Most importantly, I’m going to show Jameson. I want every word I say to mean I love you. There’s something in his eyes that makes me think he’s having trouble believing it.

A warning? Like the Vesuvius thing?

It’s not a warning that he’d leave me, because he makes his vows with just as much conviction. I can hear how terrified he was in every phrase he repeats after the priest. After the last line, when he’s slipped my wedding band onto my finger and settled it against my engagement ring, Jameson raises my hand to his lips and kisses my knuckles like an old-timey gentleman. It’s the kind of thing that could come off like a joke from a person like Jameson, but it seems deadly serious.

And then we’re married and being announced as Mr. and Mrs. Hill, and whoops—between getting Jameson out of jail a second time and nursing him back to health and planning the wedding, we never discussed whether I planned to take his name. I always assumed I’d keep my maiden name forever, since a wedding wasn’t in the cards, but in light of how awful a person my grandfather has turned out to be, I don’t mind the idea of taking Jameson’s name.

Not at all.

People cheer so loud as we leave the nave that it’s impossible to talk to each other. We’re very briefly tugged into a paperwork session to sign the marriage license. I do not hesitate when it comes to filling out the box with my new surname.
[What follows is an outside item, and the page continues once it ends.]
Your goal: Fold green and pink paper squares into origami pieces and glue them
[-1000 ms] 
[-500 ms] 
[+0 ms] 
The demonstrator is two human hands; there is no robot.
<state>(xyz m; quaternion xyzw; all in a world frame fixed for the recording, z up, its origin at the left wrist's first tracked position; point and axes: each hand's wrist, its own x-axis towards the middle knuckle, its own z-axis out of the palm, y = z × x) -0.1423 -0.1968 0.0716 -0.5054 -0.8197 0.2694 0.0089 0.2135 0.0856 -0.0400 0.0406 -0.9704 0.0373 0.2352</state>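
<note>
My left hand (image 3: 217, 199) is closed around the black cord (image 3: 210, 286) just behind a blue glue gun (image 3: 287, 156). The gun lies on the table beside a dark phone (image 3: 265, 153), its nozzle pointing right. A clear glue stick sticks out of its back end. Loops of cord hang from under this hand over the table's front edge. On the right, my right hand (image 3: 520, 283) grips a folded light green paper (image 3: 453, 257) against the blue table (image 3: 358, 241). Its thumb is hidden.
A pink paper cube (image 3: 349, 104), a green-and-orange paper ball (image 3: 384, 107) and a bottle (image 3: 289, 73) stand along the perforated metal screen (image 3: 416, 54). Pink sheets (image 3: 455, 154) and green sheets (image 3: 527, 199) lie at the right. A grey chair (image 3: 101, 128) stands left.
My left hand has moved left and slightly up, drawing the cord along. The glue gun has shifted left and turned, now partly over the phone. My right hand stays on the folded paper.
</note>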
Down with Lilith Cecelia Hayes.

Long live Lilith Cecelia Hill.

“Your middle name is Cecelia,” Jameson says from his spot at my side.

“Surprise!” I finish signing and hand him the pen. “I’m betting my mom didn’t know it means blind.”

“Or hidden,” he answers, scrawling his name on the license in bold strokes. He passes the pen to his brother when he’s finished, and his eyes meet mine. “It’s lucky I found you.”

Maybe I was hidden. Maybe I was hiding all those years.

Jameson makes some excuse to his brothers, and then he’s leading me down one hallway, then another, and then we’re in a smaller room that smells like old books and candle wax with the door shut tight behind us.

I leap, or Jameson pulls, and then my back is against the spines of books and Jameson’s mouth is on mine and there is no possible way my lipstick survives this. Elise and Charlotte are going to have to fix me up again if I’m going to be seen at the reception.

I don’t care.

My lungs feel too big for my chest and all of me is bright and thudding with emotions that demand to be let out.

Jameson must feel the same way, because he’s not careful with my wedding dress. He’s only careful with me. His hands grasp at my thighs and my ass and the small of my back, but the pressure there is light. Only as much as he needs to keep me balanced across his hips between his body and the books.

Oh, God, I’m?—

I’m so relieved.

I knew he would come. I knew Jameson wasn’t going to let me get kidnapped. But there was a minute when I thought he might not get there in time.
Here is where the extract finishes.